Pope Francis has dubbed inequality as “the root of social evil” and ventured on to speculate that the world economy today is on the verge of “near collapse” with social inequality, youth unemployment, money-worship, and war all yielding to a worrisome ‘trickle-down’ effect; encouraging a new tyranny and falling into a state of idolatry with money as our ruling god.
What has resulted is a society built on “unfair economic structures that create huge inequalities”, with President Obama has calling such inequality “the defining issue of our time.”
As of today, the world adult unemployment rate is sitting at 6% with youth unemployment at a whopping 12.6%, and an estimate of 75 million people who are currently unemployed globally, according to the ILO.
Youth unemployment is most definitely the hardest hit, and one of the biggest concerns.
“Young people are thrown away when their natality is limited. The elderly are also discarded because they don’t serve any use anymore,”
“..In throwing away kids and elderly, the future of a people is thrown away because the young people are going to push forcefully forward and because the elderly gives us wisdom”
Pope Francis (interview with La Vanguardia newspaper, Spain)
Growing youth unemployment and a hostile world economy will lead to a lost generation with the fear that “our world cannot take it anymore. Our global economic system can’t take anymore.”
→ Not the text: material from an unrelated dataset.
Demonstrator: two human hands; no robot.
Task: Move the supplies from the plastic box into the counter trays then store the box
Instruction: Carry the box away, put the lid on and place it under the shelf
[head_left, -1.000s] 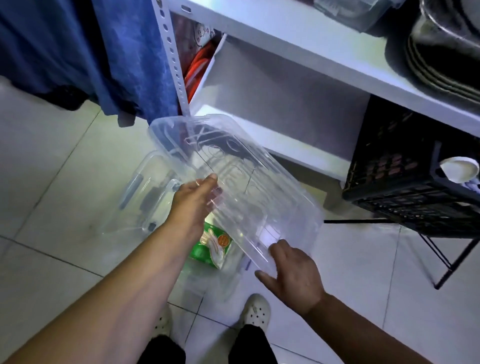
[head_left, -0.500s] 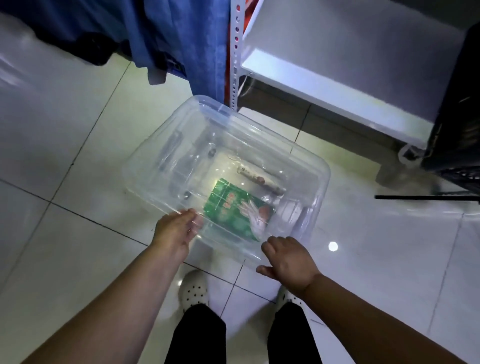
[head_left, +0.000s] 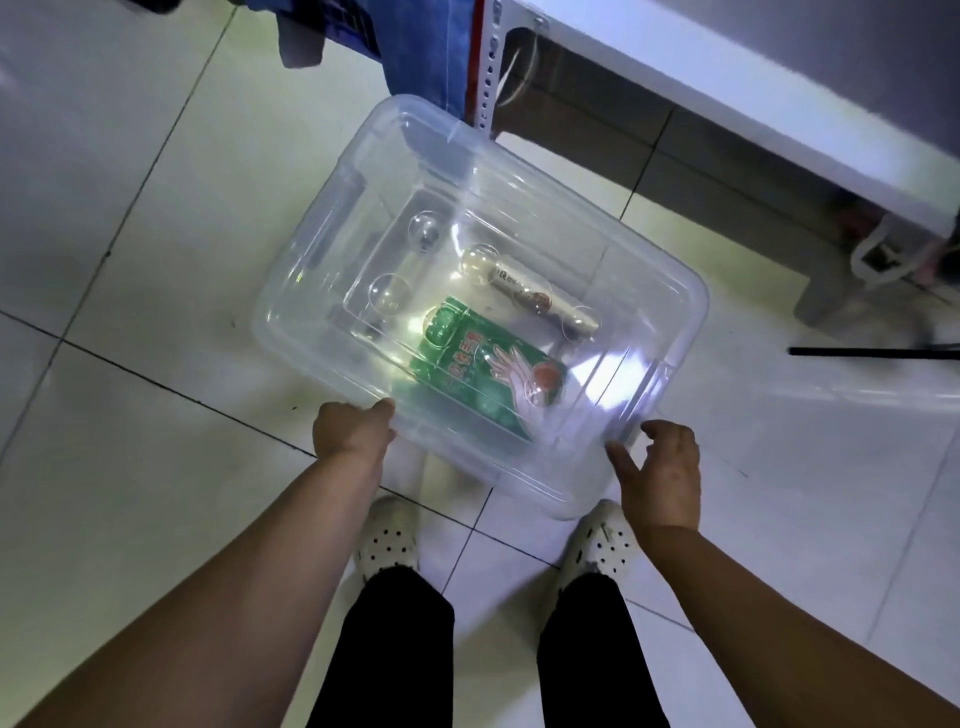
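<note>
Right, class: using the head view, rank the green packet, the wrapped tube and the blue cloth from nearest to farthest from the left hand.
1. Green packet, inside the box, just right of the left hand.
2. Wrapped tube, farther back in the box.
3. Blue cloth, hanging beyond the box's far end, at the top of the view.

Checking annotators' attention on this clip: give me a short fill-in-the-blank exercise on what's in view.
1. The plastic box stands on the tiled ____.
2. The packet inside it is coloured ____.
3. The hand gripping the box's near rim is the person's ____ one.
Missing words: floor; green; left.
</note>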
In a world that values economic and financial gains produced largely through war and conflict and the proliferation of the selling and trading of arms is an example of a world flawed by the obsession and greed of and for money with the sacrifice of fundamental human rights and the feeding of a ‘throwaway culture’ where “..we have put money at the centre.”
What this calls for is new efforts for solidarity through worker’s movements and “to fight for social benefits, a dignified retirement, providing low-wage workers with what they need to rise out of poverty and care for their families.” Pope Francis concludes that “that is justice”.
As far back as 1891, Pope Leo XIII called for and affirmed the right of workers to form movements, associations, and unions to seek justice and fairness among workers. The Catholic faith has always taught us that addressing inequality can only be achieved through just working conditions and wages.
Our own Joseph Cardijn began the Young Christian Workers movement in 1912, addressing this exact problem. He called for young workers worldwide to come together and take positive Action in their lives and communities, to stand up for their individual rights as a young person and a worker.’
Joining unions and movements such as the YCW can positively reinforce the global instability and inequality of our youth by giving ourselves and others a voice and a cause to help stop or prevent this growing inequality and re-instill hope and faith into those who find themselves lost to the greed of our global economic system.
I hope these speeches by Pope Francis and the President will help to draw attention to the areas and the people in the world who need it most. The Catholic teaching is an influential opportunity to apply these learnings and begin to address these problems, starting on a local level.